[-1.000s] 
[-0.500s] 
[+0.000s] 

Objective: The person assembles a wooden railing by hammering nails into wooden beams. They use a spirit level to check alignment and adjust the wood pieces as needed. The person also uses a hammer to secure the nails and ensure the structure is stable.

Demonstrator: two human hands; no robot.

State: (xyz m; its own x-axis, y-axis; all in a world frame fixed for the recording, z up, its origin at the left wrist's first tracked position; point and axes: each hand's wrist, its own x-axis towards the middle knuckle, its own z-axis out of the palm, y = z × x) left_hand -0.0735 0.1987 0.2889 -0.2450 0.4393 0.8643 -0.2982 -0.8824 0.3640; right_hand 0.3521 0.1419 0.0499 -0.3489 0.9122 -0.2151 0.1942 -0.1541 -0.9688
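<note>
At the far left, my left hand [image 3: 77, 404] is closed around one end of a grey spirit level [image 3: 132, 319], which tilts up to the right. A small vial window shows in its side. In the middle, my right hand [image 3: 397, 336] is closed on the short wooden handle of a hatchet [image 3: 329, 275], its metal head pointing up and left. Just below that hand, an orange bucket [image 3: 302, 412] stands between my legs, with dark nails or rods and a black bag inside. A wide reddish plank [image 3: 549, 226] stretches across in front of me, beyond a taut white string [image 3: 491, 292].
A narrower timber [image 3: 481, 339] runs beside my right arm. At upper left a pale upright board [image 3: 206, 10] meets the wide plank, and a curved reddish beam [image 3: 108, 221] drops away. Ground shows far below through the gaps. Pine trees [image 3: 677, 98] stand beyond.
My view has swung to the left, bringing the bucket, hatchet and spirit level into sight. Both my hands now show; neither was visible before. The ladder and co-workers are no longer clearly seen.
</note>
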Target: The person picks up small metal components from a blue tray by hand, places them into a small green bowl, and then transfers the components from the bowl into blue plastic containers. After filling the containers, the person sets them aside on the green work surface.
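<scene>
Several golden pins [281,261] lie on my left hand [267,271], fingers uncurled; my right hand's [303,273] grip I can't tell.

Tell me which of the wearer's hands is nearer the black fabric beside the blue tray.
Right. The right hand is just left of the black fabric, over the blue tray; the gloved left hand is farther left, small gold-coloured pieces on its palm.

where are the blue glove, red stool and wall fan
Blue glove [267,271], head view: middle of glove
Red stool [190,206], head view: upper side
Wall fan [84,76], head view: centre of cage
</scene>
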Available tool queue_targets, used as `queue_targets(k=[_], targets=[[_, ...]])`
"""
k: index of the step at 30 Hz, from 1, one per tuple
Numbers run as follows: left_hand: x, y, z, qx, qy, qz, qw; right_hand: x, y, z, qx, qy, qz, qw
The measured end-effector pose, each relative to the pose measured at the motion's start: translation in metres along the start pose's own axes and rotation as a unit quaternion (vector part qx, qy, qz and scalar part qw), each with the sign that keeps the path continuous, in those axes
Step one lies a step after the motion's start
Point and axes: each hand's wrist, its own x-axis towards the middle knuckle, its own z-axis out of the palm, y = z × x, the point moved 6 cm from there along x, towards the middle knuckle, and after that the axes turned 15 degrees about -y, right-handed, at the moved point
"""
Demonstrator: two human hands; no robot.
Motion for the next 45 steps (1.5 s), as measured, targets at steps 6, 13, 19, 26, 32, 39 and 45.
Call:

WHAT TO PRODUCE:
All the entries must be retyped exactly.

EXERCISE RESPONSE:
[-1.000s] 
[-0.500s] 
[+0.000s] 

Objective: The person assembles a wooden railing by hammering nails into wooden beams. They use a spirit level to check alignment and adjust the wood pieces as needed. The person also uses a hammer to secure the nails and ensure the structure is stable.

Demonstrator: two human hands; no robot.

State: (xyz m; its own x-axis, y-axis; all in a world frame fixed for the recording, z up, its origin at the left wrist's first tracked position; point and axes: each hand's wrist, its own x-axis towards the middle knuckle, its own z-axis out of the palm, y = z × x) left_hand -0.0735 0.1987 0.2889 -0.2450 0.4393 0.8643 -0.2982 -0.8824 0.3640; right_hand 0.3521 0.1419 0.0499 -0.3489 0.9122 -0.2151 0.1942 -0.1541 -0.9688
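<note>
At the far left, my left hand [image 3: 77, 404] is closed around one end of a grey spirit level [image 3: 132, 319], which tilts up to the right. A small vial window shows in its side. In the middle, my right hand [image 3: 397, 336] is closed on the short wooden handle of a hatchet [image 3: 329, 275], its metal head pointing up and left. Just below that hand, an orange bucket [image 3: 302, 412] stands between my legs, with dark nails or rods and a black bag inside. A wide reddish plank [image 3: 549, 226] stretches across in front of me, beyond a taut white string [image 3: 491, 292].
A narrower timber [image 3: 481, 339] runs beside my right arm. At upper left a pale upright board [image 3: 206, 10] meets the wide plank, and a curved reddish beam [image 3: 108, 221] drops away. Ground shows far below through the gaps. Pine trees [image 3: 677, 98] stand beyond.
My view has swung to the left, bringing the bucket, hatchet and spirit level into sight. Both my hands now show; neither was visible before. The ladder and co-workers are no longer clearly seen.
</note>
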Target: The person picks up small metal components from a blue tray by hand, places them into a small green bowl, and then transfers the components from the bowl into blue plastic containers. After filling the containers, the person sets them aside on the green work surface.
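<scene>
Several golden pins [281,261] lie on my left hand [267,271], fingers uncurled; my right hand's [303,273] grip I can't tell.

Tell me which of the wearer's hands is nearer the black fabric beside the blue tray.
Right. The right hand is just left of the black fabric, over the blue tray; the gloved left hand is farther left, small gold-coloured pieces on its palm.

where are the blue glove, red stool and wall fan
Blue glove [267,271], head view: middle of glove
Red stool [190,206], head view: upper side
Wall fan [84,76], head view: centre of cage
</scene>
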Available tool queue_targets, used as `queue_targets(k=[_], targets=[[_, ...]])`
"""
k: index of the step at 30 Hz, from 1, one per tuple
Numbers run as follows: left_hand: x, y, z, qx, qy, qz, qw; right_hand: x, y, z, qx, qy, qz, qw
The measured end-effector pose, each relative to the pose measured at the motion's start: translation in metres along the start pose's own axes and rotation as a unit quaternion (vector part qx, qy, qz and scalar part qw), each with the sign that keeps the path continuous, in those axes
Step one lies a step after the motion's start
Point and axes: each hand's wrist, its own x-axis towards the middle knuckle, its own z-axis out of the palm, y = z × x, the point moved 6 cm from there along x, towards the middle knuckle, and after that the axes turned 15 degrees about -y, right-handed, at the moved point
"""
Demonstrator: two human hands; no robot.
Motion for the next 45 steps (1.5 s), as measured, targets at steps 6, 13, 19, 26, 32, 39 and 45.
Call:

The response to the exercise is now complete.